__Information__
┌──
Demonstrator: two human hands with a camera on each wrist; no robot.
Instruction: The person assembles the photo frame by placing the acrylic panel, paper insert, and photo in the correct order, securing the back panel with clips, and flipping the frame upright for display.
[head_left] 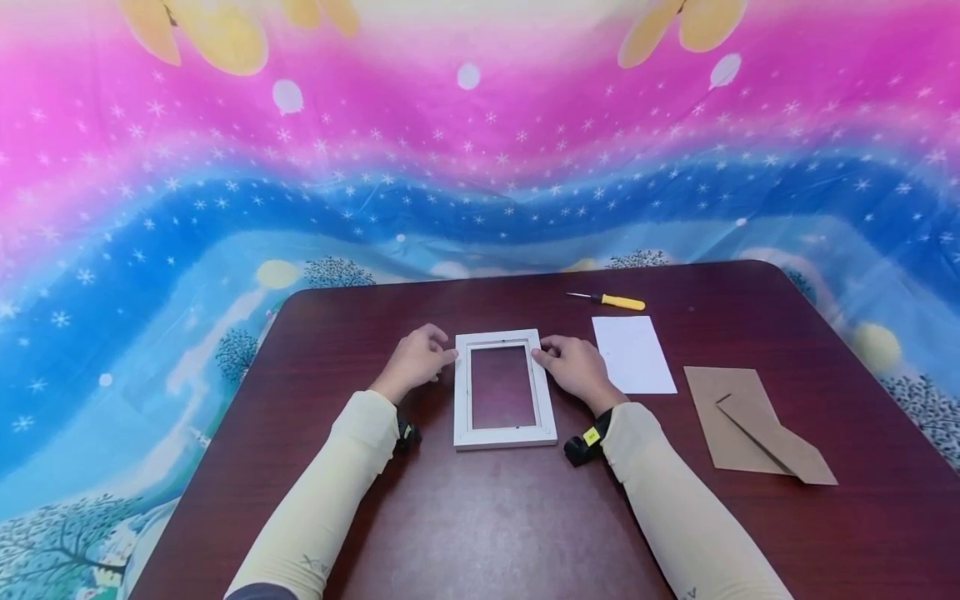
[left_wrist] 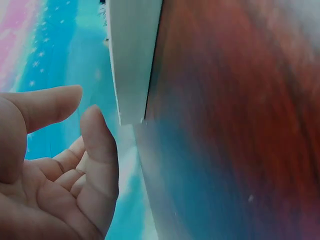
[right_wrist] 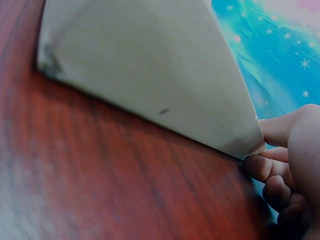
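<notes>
the white, rectangular, open-centred frame (head_left: 504, 437), apparently wooden, rests on the glossy red-brown tabletop (head_left: 487, 517) and should handle as light and stiff, best held by opposite side rails, the right hand (head_left: 577, 364) pinching one, the left hand (head_left: 416, 358) relaxed and ungripping beside the other.

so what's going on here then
A person is handling a white frame. The right hand pinches its right side near the far corner, while the left hand is by the left side, fingers loose, not gripping. The table shows through the opening. Off to the right lie a white sheet, a screwdriver and a brown board, none of them held.
</notes>
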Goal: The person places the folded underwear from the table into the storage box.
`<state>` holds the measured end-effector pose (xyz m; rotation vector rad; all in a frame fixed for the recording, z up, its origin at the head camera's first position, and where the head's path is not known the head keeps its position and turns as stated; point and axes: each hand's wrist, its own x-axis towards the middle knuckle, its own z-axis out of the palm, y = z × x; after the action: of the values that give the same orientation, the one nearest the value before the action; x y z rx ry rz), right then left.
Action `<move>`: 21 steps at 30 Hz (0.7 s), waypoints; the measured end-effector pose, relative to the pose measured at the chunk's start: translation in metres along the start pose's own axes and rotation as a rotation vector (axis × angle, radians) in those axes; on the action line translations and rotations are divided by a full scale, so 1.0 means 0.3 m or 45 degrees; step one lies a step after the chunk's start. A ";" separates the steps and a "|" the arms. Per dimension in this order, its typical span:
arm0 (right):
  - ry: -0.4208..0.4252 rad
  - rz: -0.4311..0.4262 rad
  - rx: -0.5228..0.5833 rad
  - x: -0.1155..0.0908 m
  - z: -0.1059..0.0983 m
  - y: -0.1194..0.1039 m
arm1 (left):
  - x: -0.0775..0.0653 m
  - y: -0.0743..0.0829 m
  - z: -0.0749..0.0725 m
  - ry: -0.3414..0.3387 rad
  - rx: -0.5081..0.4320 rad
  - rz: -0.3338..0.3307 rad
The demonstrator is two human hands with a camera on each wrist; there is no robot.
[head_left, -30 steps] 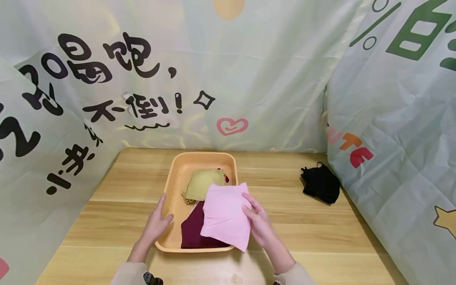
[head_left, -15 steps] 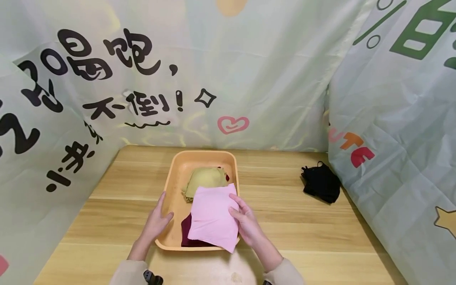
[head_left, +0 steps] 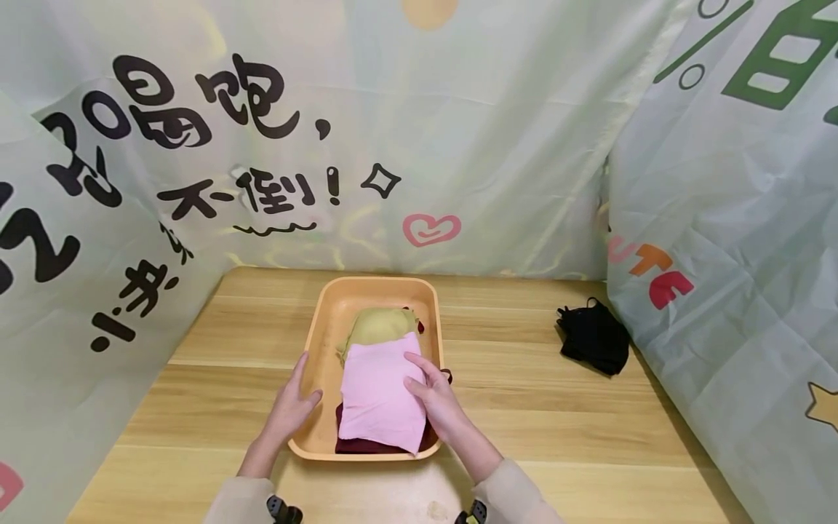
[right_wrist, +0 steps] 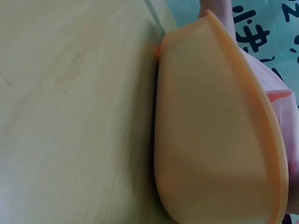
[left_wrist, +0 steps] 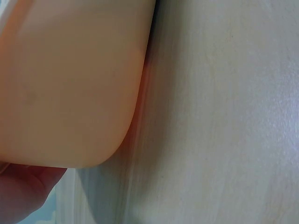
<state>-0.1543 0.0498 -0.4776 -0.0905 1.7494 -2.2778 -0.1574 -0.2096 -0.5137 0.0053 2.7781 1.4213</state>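
An orange plastic tray stands on the table. My left hand holds its left rim, thumb inside and fingers along the outer wall. My right hand pinches the right edge of a folded pink cloth inside the tray's right side. The pink cloth lies over a dark maroon cloth, of which mainly the lower edge shows. It also overlaps the near part of a yellow-green folded cloth. In the right wrist view the tray's outer wall hides most of the pink cloth.
A black garment with thin straps lies at the right of the wooden table, near the hanging curtain. Another printed curtain closes the back. A dark loop sticks out over the tray's right rim.
My right hand has carried the pink cloth leftward, from over the tray's right rim to above the maroon cloth, now covering more of it. My left hand has stayed at the rim.
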 end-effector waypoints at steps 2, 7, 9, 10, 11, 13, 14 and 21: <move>0.002 0.013 -0.038 0.005 -0.001 0.004 | 0.001 0.001 0.000 0.001 0.002 0.002; 0.009 0.028 -0.184 0.006 -0.004 0.009 | 0.003 0.005 0.000 0.008 0.012 0.004; 0.014 0.021 -0.252 0.002 -0.004 0.008 | 0.003 0.007 0.001 0.007 0.016 -0.002; 0.014 0.017 -0.284 -0.001 -0.003 0.006 | 0.003 0.008 0.000 0.008 0.020 -0.004; 0.013 0.011 -0.314 -0.003 -0.003 0.004 | 0.003 0.009 0.000 0.008 0.024 -0.007; 0.004 -0.001 -0.374 -0.010 0.000 -0.003 | 0.003 0.011 -0.001 0.006 0.028 -0.015; -0.003 -0.009 -0.398 -0.013 0.000 -0.004 | 0.002 0.012 -0.002 0.006 0.033 -0.017; -0.034 -0.060 -0.519 -0.035 0.004 -0.004 | -0.001 0.008 0.002 0.004 0.023 -0.023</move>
<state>-0.1441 0.0514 -0.4749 -0.2408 2.1903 -1.9050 -0.1570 -0.2078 -0.5121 -0.0222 2.7860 1.3938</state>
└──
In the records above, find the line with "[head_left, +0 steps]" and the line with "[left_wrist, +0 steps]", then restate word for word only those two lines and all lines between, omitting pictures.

__Task answer__
[head_left, +0 steps] 
[right_wrist, +0 steps] 
[left_wrist, +0 steps] 

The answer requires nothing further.